### About this exercise
Print the listing below verbatim, passing over each picture.
+---+
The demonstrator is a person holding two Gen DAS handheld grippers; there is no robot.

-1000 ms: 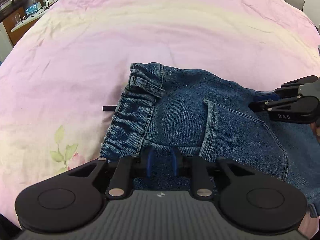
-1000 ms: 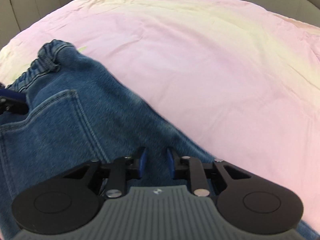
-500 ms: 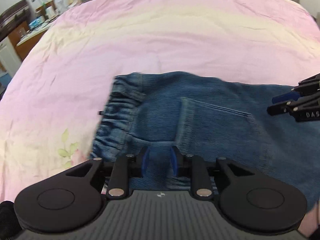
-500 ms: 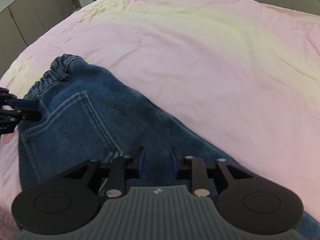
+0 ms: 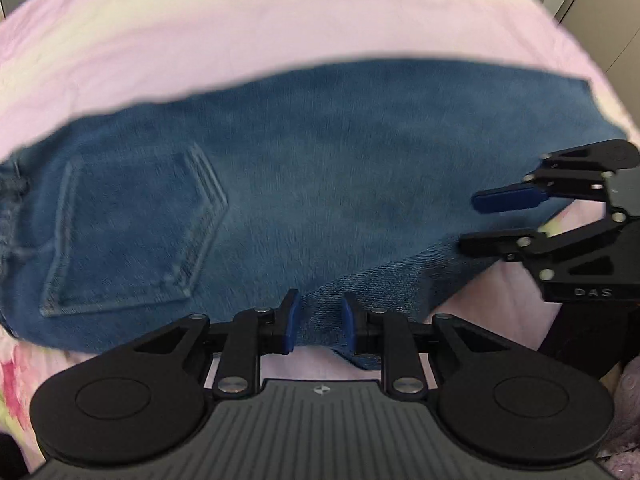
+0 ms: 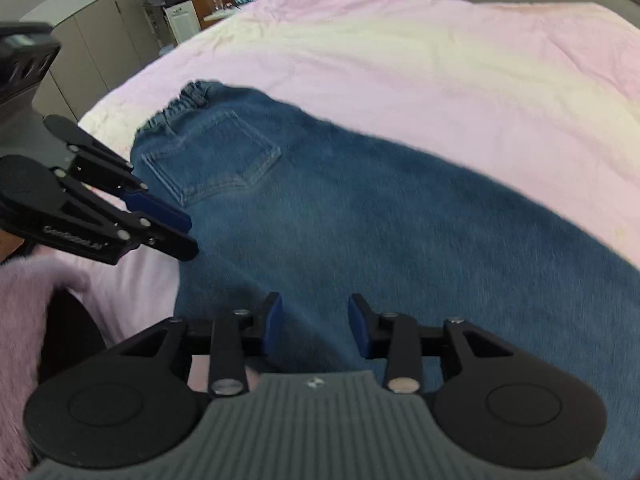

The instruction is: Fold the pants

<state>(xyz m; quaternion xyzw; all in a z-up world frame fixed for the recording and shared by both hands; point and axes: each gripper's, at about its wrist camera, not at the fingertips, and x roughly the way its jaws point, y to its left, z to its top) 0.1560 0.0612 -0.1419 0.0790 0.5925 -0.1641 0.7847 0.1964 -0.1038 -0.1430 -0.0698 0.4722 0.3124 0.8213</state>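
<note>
Blue denim pants [image 5: 304, 184] lie spread on the pink bed, back pocket [image 5: 132, 236] up, waistband [image 6: 188, 104] at the far left. My left gripper [image 5: 318, 326] has its jaws around the near denim edge, with a gap beside the cloth. My right gripper [image 6: 314, 326] stands open over the denim, and it also shows in the left wrist view [image 5: 480, 222] with jaws apart at the pants' right side. The left gripper appears in the right wrist view [image 6: 180, 232] at the near edge. The pants [image 6: 360, 220] are motion-blurred.
The pink and cream bedspread [image 5: 280, 20] runs wide beyond the pants. A fuzzy pink sleeve [image 6: 24, 312] is at the lower left. Cabinets and a cluttered desk [image 6: 208, 4] stand beyond the bed's far left edge.
Both grippers slid rightward along the near edge of the pants. The cloth now lies flatter and stretched out. The right gripper's jaws have opened wider.
</note>
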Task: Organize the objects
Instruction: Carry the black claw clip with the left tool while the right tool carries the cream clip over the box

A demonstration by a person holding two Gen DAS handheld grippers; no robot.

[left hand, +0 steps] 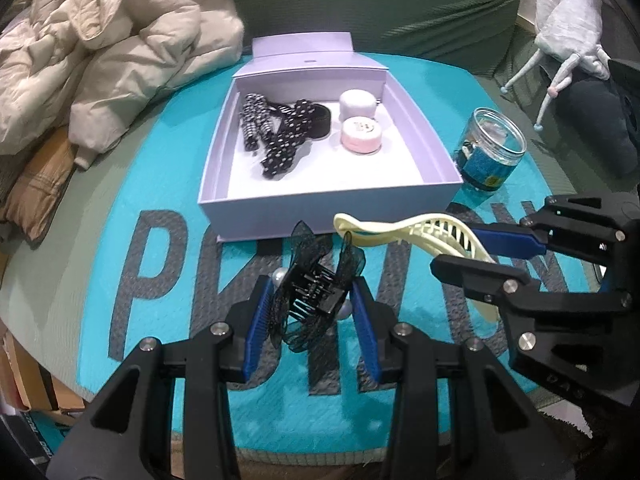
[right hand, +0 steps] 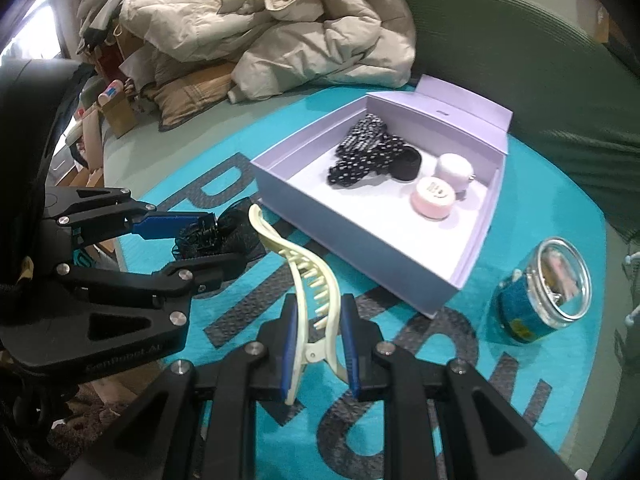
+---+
### Reply
The demonstrator is a person holding two Gen DAS handheld grippers; there is no robot.

-1000 ms: 
-1000 ms: 
-500 ms: 
-500 ms: 
+0 ms: 
+0 ms: 

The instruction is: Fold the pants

<state>(xyz m; quaternion xyzw; all in a z-up world frame fixed for the recording and shared by both hands; point and axes: each gripper's, at about its wrist camera, not at the fingertips, and x roughly the way its jaws point, y to its left, z to its top) 0.1560 0.0612 -0.1419 0.0790 0.5925 -0.1641 0.7847 0.1964 -0.1038 -0.1430 -0.0698 0.4722 0.3124 0.8213</state>
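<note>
Blue denim pants [image 5: 304, 184] lie spread on the pink bed, back pocket [image 5: 132, 236] up, waistband [image 6: 188, 104] at the far left. My left gripper [image 5: 318, 326] has its jaws around the near denim edge, with a gap beside the cloth. My right gripper [image 6: 314, 326] stands open over the denim, and it also shows in the left wrist view [image 5: 480, 222] with jaws apart at the pants' right side. The left gripper appears in the right wrist view [image 6: 180, 232] at the near edge. The pants [image 6: 360, 220] are motion-blurred.
The pink and cream bedspread [image 5: 280, 20] runs wide beyond the pants. A fuzzy pink sleeve [image 6: 24, 312] is at the lower left. Cabinets and a cluttered desk [image 6: 208, 4] stand beyond the bed's far left edge.
Both grippers slid rightward along the near edge of the pants. The cloth now lies flatter and stretched out. The right gripper's jaws have opened wider.
</note>
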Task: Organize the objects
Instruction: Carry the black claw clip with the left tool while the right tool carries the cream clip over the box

A demonstration by a person holding two Gen DAS handheld grippers; no robot.

[left hand, +0 steps] 
[right hand, +0 steps] 

With this, the exercise is finished.